Pourtant, malgré les efforts continus visant à moderniser son armée et à développer une posture de défense mieux adaptée pour relever le défi posé par l’armée chinoise, la capacité de Taiwan à dissuader une invasion par l’Armée populaire de libération, bien plus puissante, reste dépendante de l’engagement des États-Unis à l’égard de ses forces armées. de défense, ainsi que les pressions exercées par d’autres pays faisant clairement comprendre à Pékin que toute tentative d’annexion de Taiwan par la force et contre la volonté de ses 23,5 millions d’habitants entraînerait un coût inacceptable.
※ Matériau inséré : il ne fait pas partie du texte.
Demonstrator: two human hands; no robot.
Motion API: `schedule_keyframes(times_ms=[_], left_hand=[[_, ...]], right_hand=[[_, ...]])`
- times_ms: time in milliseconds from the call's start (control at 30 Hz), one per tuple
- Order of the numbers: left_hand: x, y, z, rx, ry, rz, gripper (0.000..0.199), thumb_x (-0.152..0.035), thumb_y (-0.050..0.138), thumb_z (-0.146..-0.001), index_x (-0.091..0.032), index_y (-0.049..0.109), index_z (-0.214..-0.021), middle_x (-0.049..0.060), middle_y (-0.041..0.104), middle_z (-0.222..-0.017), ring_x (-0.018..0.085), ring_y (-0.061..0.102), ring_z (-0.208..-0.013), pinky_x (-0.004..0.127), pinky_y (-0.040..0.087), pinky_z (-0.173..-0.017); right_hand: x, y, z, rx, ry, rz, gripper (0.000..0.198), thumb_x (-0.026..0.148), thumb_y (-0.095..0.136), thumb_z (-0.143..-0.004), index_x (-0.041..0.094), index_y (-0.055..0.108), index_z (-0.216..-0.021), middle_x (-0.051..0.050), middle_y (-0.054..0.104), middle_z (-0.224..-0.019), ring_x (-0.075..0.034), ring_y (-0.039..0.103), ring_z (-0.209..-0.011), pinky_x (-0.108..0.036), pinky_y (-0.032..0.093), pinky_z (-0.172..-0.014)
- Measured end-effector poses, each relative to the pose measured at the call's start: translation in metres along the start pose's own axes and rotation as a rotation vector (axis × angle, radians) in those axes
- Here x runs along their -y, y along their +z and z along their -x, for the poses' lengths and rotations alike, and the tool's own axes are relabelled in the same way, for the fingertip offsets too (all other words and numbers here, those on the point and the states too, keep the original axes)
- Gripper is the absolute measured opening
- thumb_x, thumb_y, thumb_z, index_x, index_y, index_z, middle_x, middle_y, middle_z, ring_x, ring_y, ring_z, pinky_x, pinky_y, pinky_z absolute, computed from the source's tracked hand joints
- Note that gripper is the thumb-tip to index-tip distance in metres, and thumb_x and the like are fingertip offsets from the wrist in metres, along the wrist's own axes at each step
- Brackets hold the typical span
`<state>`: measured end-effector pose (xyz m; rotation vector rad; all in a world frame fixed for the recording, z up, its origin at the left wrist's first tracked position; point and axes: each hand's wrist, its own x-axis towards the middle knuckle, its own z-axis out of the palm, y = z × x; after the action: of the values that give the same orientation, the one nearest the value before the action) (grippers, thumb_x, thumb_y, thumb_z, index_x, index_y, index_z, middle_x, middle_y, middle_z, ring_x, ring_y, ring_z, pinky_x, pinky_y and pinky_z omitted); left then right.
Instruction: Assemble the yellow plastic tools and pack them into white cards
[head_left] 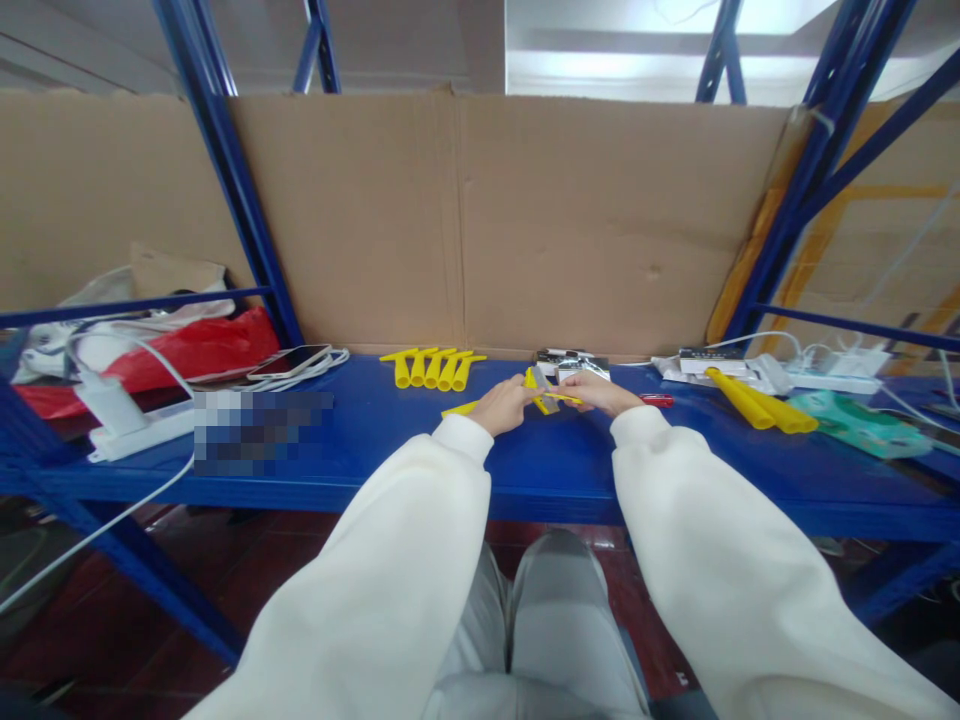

Les distractions potentielles causées par la guerre en cours en Ukraine, les risques d’une conflagration régionale au Moyen-Orient, une Corée du Nord imprévisible et l’instabilité politique aux États-Unis pourraient saper les efforts américains pour aider Taïwan et donc enhardir Pékin. La perte de la majorité parlementaire du DPP pourrait également compliquer la capacité de la nouvelle administration à obtenir les budgets dont elle a besoin pour financer la modernisation de la défense et les initiatives de politique étrangère, que Pékin cherchera sans aucun doute à exploiter.

Il y a tout lieu de croire qu’une administration Lai s’appuiera sur la voie tracée par son prédécesseur et continuera à l’élargir. Au cours des huit dernières années, Taiwan a brillé sur la scène internationale et a consolidé sa place à la fois comme bastion des valeurs libérales-démocrates et comme puissance économique dont les prouesses technologiques dans des domaines tels que les semi-conducteurs ont positionné le pays comme un élément indispensable de l’approvisionnement mondial. chaîne. Et pourtant, cette réussite continue d’être menacée par un voisin autoritaire qui rejette la réalité selon laquelle, quel que soit celui pour lequel il vote, le peuple taïwanais refuse catégoriquement d’être gouverné par Pékin. Ils chérissent la liberté, la démocratie et le mode de vie qu’ils ont bâti au cours de décennies de travail acharné. Et ils veulent la place qui leur revient sur la scène internationale.